▸ Your task: All lines below containing "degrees" are to be listed.

▸ Records for the task:
*-*-*

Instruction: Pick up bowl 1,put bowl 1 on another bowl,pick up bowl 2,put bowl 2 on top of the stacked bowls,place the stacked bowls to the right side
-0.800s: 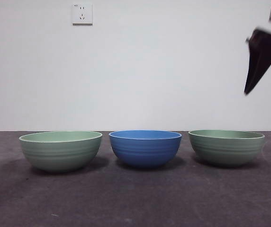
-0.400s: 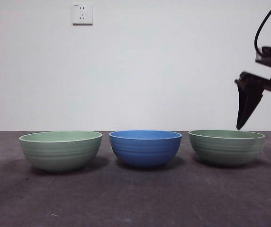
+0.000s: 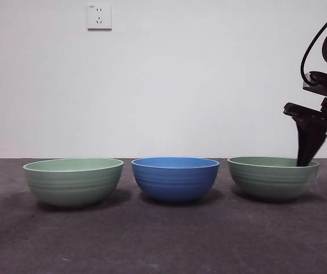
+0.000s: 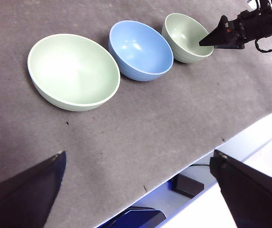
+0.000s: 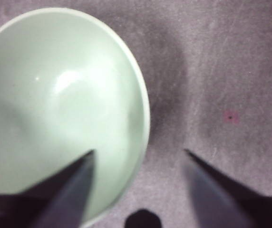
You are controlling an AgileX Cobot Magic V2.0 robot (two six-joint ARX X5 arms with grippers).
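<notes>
Astride bowl 1's [image 5: 55,109] rim, right hand [image 5: 138,164] gapes, empty.

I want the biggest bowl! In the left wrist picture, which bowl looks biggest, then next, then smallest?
1. The pale green bowl nearest the camera looks largest.
2. The blue bowl comes next.
3. The far green bowl, by the right gripper, looks smallest.

That is only nearness: the front view shows all three about alike.
</notes>
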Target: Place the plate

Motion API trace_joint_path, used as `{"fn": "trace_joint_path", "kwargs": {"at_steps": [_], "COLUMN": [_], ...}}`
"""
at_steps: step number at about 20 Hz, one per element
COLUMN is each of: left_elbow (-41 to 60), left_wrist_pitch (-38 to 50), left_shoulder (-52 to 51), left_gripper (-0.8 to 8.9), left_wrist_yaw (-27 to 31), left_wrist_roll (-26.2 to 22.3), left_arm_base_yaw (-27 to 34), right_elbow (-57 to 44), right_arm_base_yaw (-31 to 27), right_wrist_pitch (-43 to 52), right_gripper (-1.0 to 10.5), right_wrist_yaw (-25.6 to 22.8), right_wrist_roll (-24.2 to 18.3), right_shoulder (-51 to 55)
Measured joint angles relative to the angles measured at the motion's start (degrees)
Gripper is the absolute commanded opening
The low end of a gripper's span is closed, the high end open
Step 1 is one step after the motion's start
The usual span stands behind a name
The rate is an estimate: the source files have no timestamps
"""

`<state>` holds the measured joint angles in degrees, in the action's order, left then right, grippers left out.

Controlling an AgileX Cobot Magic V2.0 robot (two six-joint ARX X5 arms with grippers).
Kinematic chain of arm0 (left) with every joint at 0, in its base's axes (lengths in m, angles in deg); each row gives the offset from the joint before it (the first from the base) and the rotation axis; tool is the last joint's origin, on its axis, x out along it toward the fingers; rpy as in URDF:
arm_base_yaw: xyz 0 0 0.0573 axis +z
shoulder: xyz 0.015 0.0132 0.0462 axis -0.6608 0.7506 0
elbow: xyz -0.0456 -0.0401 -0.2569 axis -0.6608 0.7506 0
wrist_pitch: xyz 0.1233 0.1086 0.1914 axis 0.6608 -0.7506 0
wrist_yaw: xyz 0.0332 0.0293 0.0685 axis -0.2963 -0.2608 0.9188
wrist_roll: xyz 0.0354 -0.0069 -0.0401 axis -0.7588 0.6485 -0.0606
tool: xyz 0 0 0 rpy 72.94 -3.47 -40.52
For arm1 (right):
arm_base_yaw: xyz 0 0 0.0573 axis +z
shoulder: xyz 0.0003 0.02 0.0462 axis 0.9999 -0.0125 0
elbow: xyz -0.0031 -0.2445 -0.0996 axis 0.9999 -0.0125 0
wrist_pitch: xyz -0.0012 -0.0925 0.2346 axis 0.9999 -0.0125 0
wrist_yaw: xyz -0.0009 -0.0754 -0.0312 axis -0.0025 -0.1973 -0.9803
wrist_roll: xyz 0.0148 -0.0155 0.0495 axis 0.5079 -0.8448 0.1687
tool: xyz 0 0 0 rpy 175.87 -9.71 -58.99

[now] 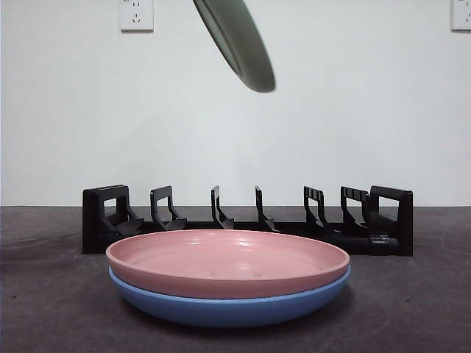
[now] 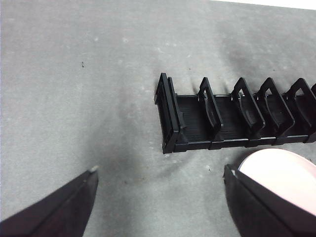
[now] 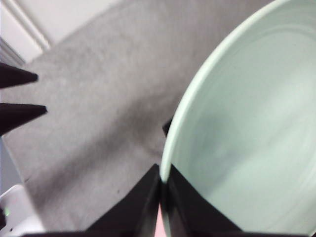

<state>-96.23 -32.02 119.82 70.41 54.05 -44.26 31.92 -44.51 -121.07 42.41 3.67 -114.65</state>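
Observation:
My right gripper [image 3: 162,180] is shut on the rim of a pale green plate [image 3: 247,133]. It holds the plate tilted high in the air, and in the front view the plate [image 1: 239,40] hangs above the middle of the black slotted rack [image 1: 103,220]. My left gripper [image 2: 160,173] is open and empty, above the table next to one end of the rack [image 2: 227,121]. A pink plate [image 1: 228,261] lies stacked on a blue plate [image 1: 228,309] in front of the rack. The pink plate's edge [image 2: 281,173] shows by my left gripper's finger.
The grey table [image 1: 44,294] reaches back to a white wall with power sockets [image 1: 137,15]. Two black pointed tips [image 3: 19,113] show at the side of the right wrist view. I cannot tell what they belong to.

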Motion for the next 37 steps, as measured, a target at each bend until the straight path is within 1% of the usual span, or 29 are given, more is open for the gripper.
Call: {"fn": "trace_joint_path", "kwargs": {"at_steps": [3,6,9,11,13,16,18,20,23,26,30,34,37], "left_elbow": [0.0,0.0,0.0,0.0,0.0,0.0,0.0,0.0,0.0,0.0,0.0,0.0,0.0], "left_wrist_pitch": [0.0,0.0,0.0,0.0,0.0,0.0,0.0,0.0,0.0,0.0,0.0,0.0,0.0], "left_shoulder": [0.0,0.0,0.0,0.0,0.0,0.0,0.0,0.0,0.0,0.0,0.0,0.0,0.0], "left_gripper": [4.06,4.06,4.06,4.06,4.06,4.06,4.06,4.06,4.06,4.06,4.06,4.06,4.06], "left_wrist_yaw": [0.0,0.0,0.0,0.0,0.0,0.0,0.0,0.0,0.0,0.0,0.0,0.0,0.0], "left_wrist_roll": [0.1,0.1,0.1,0.2,0.1,0.1,0.1,0.1,0.2,0.2,0.1,0.1,0.1], "left_arm_base_yaw": [0.0,0.0,0.0,0.0,0.0,0.0,0.0,0.0,0.0,0.0,0.0,0.0,0.0], "right_elbow": [-14.3,-26.9,-38.0,-44.2,-48.4,-49.8,-49.8,-49.8,-49.8,-49.8,-49.8,-49.8,-49.8], "right_arm_base_yaw": [3.8,7.5,11.1,13.0,15.2,18.5,20.3,22.5,26.2,28.4,29.9,30.2,30.2], "right_wrist_pitch": [9.6,16.4,19.8,19.7,16.6,6.1,0.5,-2.3,-2.8,-2.9,-2.7,-2.3,0.0], "right_gripper": [0.1,0.1,0.1,0.1,0.1,0.1,0.1,0.1,0.1,0.1,0.1,0.1,0.2], "right_wrist_yaw": [-4.2,-10.5,-16.7,-18.9,-22.6,-29.4,-32.1,-32.3,-32.3,-32.1,-31.3,-27.8,-25.8], "right_wrist_roll": [-0.5,-1.4,-3.3,-4.4,-6.0,-9.0,-11.9,-15.1,-19.5,-21.8,-24.7,-28.1,-31.0], "right_shoulder": [8.2,15.7,23.9,28.6,31.9,34.0,34.5,34.5,33.7,29.7,21.9,15.4,12.2]}}
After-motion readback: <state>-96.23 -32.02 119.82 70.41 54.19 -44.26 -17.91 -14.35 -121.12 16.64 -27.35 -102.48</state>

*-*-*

▸ Written response:
Measured joint angles relative to the angles measured at the motion's start (degrees)
`<state>` holds the measured joint angles in degrees, in the action's order, left then right, grippers left out.

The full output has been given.